Gates and his then-wife Melinda established a charitable foundation in 2000 to enhance healthcare and reduce poverty around the world, the Bill and Melinda Gates Foundation. Over the past 25 years, Gates has donated much of his wealth to the foundation, and he plans to donate the entirety of his assets to charity throughout his lifetime.

Gates' fellow centibillionaire Warren Buffett has also pledged donations to the Gates Foundation since 2006, but those contributions will end after his death. Buffett also served as a trustee for the foundation until 2021, and likely influenced how the trust invests its funds.

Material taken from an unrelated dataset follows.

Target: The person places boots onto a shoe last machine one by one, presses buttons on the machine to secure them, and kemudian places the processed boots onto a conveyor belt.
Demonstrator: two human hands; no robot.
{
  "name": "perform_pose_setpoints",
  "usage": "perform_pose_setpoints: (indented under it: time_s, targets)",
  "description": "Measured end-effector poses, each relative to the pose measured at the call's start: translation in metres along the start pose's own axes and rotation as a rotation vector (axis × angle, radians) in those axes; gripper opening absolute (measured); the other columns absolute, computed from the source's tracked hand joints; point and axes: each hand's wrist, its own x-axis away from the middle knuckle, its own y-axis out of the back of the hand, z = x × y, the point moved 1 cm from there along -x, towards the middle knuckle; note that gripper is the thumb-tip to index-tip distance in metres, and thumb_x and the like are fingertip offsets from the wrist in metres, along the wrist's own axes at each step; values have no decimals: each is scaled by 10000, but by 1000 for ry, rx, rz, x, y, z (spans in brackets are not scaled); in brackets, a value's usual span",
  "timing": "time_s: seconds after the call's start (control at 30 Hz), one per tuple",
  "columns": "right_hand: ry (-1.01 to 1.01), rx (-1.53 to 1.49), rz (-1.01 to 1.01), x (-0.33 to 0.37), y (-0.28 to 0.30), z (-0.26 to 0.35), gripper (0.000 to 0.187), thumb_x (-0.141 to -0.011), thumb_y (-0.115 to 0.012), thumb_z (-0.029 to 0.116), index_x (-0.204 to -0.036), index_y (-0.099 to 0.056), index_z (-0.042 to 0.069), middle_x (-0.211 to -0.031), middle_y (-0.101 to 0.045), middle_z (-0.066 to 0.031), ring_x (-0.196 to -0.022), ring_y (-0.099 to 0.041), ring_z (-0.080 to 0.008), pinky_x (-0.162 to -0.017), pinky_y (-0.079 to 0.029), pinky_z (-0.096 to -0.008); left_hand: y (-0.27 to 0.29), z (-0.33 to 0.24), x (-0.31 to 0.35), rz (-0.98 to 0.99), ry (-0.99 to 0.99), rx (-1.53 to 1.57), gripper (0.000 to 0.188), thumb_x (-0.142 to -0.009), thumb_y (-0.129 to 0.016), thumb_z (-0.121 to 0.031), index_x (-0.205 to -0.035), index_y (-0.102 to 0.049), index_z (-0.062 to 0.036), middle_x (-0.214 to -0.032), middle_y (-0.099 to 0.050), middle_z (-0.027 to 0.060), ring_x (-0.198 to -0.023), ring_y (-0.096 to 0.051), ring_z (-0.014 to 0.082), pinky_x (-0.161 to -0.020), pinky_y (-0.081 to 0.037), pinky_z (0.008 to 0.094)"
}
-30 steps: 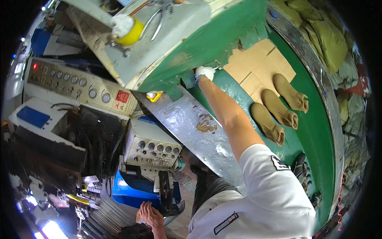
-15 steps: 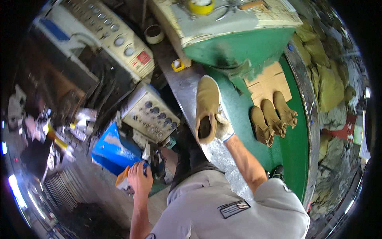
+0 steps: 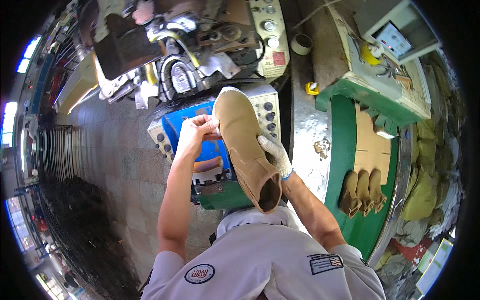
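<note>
A tan ankle boot upper (image 3: 241,131) with a pale edge round its toe is held up before me, toe away and open top toward my body. My right hand (image 3: 276,156), in a white knit glove, grips its right side near the ankle. My bare left hand (image 3: 194,136) pinches the pale lower edge on the left side, near the toe. The fingers on the underside are hidden. Behind the boot is a machine with a metal toe clamp (image 3: 182,77), and below that a blue panel (image 3: 187,117).
Three similar boots (image 3: 364,192) stand in a row on the green bench (image 3: 344,230) at right, near flat cardboard (image 3: 370,145). A white control box (image 3: 267,112) with dark knobs adjoins the machine. A yellow tape roll (image 3: 370,55) lies on the far right cabinet.
My view has turned left toward the machine, and the boot has come with my right hand in front of it. My left hand has left the lower machine area and taken the boot's edge.
</note>
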Motion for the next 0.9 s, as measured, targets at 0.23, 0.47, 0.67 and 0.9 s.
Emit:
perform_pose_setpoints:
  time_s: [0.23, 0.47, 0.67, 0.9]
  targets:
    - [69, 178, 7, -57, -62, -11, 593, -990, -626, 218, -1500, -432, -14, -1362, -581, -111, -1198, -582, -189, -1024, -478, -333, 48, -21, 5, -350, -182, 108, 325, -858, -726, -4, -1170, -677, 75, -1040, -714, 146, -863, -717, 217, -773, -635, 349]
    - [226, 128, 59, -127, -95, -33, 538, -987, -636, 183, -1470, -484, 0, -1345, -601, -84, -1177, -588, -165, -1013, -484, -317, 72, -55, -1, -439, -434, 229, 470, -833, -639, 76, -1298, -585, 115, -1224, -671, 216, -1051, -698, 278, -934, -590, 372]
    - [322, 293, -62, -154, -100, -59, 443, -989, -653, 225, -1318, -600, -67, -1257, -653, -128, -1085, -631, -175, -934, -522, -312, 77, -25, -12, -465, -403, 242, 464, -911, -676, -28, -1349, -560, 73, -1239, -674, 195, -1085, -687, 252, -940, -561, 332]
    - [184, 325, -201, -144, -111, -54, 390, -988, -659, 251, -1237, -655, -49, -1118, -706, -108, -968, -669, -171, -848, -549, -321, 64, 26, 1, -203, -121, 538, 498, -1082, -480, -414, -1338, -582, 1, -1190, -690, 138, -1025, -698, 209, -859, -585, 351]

The trust's equity portfolio is currently valued around $48 billion, but more than two-thirds of that amount, about 69%, is invested in just three stocks.

1. Microsoft (31%)

Gates donated $20 billion to his foundation in 2022, and it appears a large chunk of the donation came in the form of Microsoft (NASDAQ: MSFT) stock. Gates is still one of the largest shareholders in the company he founded, and the company's stock still accounts for a large portion of his wealth. The trust added about 38 million shares to its portfolio in 2022, worth about $8.9 billion at the time.

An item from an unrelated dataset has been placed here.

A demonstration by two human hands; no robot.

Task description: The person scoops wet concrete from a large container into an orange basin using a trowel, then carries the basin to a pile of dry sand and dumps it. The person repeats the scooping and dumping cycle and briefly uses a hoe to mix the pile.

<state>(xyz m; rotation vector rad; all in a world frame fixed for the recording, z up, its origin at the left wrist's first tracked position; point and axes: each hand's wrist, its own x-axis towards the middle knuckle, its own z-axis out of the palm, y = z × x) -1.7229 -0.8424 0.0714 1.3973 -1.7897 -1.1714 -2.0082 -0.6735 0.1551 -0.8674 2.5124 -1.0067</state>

The trust fund still has almost 35 million shares of the stock left in its portfolio, and the value has climbed to $14.8 billion. Holding on to those Microsoft shares has worked out well for the foundation (and Gates). The stock is up more than 60% since July of 2022, when Gates made his donation.

Microsoft's strong performance over the last two years can be attributed to its role in the growth of generative artificial intelligence. The company increased its investment in generative AI leader OpenAI in early 2023, and it became a top cloud computing platform for AI developers as a result of its close ties with company. Microsoft's cloud platform, Azure, saw AI customers grow nearly 60% year over year in its most recent quarter, surpassing 60,000 total.

Meanwhile, Microsoft is injecting AI capabilities into its industry leading enterprise software — 77,000 organizations use its Copilot software to improve productivity and creativity across Github, Office, and their own native applications. And the number of customers continues to grow quickly, up 60% sequentially in the most recent quarter.